Lamenting language loss: Where would national identity be today if Irish was still spoken in Ireland?

Rosemary Caine rehearses with the Young @ Heart Chorus in 2022. “By the time I was in secondary school in the part of Ireland known as The Pale,” writes Caine, “any residue of the language was gone, or so I thought.”

Rosemary Caine rehearses with the Young @ Heart Chorus in 2022. “By the time I was in secondary school in the part of Ireland known as The Pale,” writes Caine, “any residue of the language was gone, or so I thought.” GAZETTE FILE PHOTO

By ROSEMARY CAINE

For the Gazette

Published: 03-15-2024 3:32 PM

The 2019 Green River Festival had Rhiannon Giddens as the headliner on the last Sunday afternoon.

I was intrigued by her background: a banjo player, violinist and singer, an ethnomusicologist trained in opera at Oberlin College, a charming beauty and an exponent of multi-cultural African and American musical influences; a conservatory trained genius who could take her place at the highest reaches of the performing arts; a collaborator with The Silk Road and Yo-Yo Ma and recently a simulcast presenter of Saturday Met Opera at Carnegie Hall.

When Rhiannon finished her set to a standing ovation, she casually mentioned that she lived in Limerick, Ireland.

I couldn’t wait to push my way to the top of the waiting fan line with my friend Mary Ellen Kelly, a retired English professor at Greenfield Community College.

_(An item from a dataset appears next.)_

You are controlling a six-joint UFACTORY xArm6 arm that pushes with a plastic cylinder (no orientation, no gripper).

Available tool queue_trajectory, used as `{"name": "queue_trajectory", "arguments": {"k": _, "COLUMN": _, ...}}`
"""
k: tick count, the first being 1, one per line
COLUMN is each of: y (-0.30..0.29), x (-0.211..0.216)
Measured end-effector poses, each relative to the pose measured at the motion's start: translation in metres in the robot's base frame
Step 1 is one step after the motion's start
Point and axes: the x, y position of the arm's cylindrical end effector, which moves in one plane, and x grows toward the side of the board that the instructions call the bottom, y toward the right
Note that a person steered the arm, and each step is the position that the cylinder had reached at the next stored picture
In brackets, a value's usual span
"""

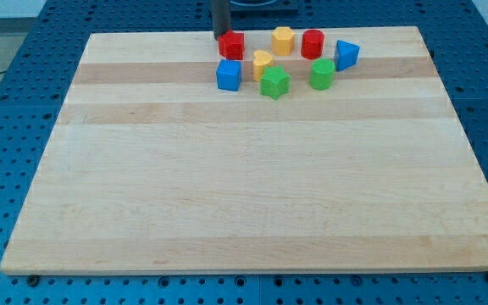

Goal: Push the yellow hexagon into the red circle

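The yellow hexagon (283,40) stands near the board's top edge, just left of the red circle (313,43), with a small gap between them. My tip (219,36) is at the view's top, touching the upper left of a red block (232,46), well left of the yellow hexagon.
A second yellow block (262,63), a blue cube (228,74), a green star-like block (274,82), a green block (322,74) and a blue triangle (346,54) cluster below and beside them. The wooden board (244,186) lies on a blue perforated table.
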Motion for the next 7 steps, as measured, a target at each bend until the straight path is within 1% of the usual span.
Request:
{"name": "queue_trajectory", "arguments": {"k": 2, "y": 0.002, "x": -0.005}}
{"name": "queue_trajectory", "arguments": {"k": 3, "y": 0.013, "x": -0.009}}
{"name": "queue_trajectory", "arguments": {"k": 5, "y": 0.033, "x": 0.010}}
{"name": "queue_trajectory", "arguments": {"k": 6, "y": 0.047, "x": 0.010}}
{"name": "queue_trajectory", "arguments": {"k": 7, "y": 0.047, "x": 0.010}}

There was an informal vetting process and we were asked to step into a classroom at GCC and wait our turn.

We eventually made it to the top of the line and there was the smiling star.

I couldn’t help myself: “What is a lovely African-American girl like yourself doing in rainy Limerick?”

She laughed and said her children went to a Gael Scoil, a primary school that teaches all subjects in the Irish language. (“Through the medium” is how I remember it described.)

I was just about speechless and wished that I could have answered her in a voluble flow of the native tongue.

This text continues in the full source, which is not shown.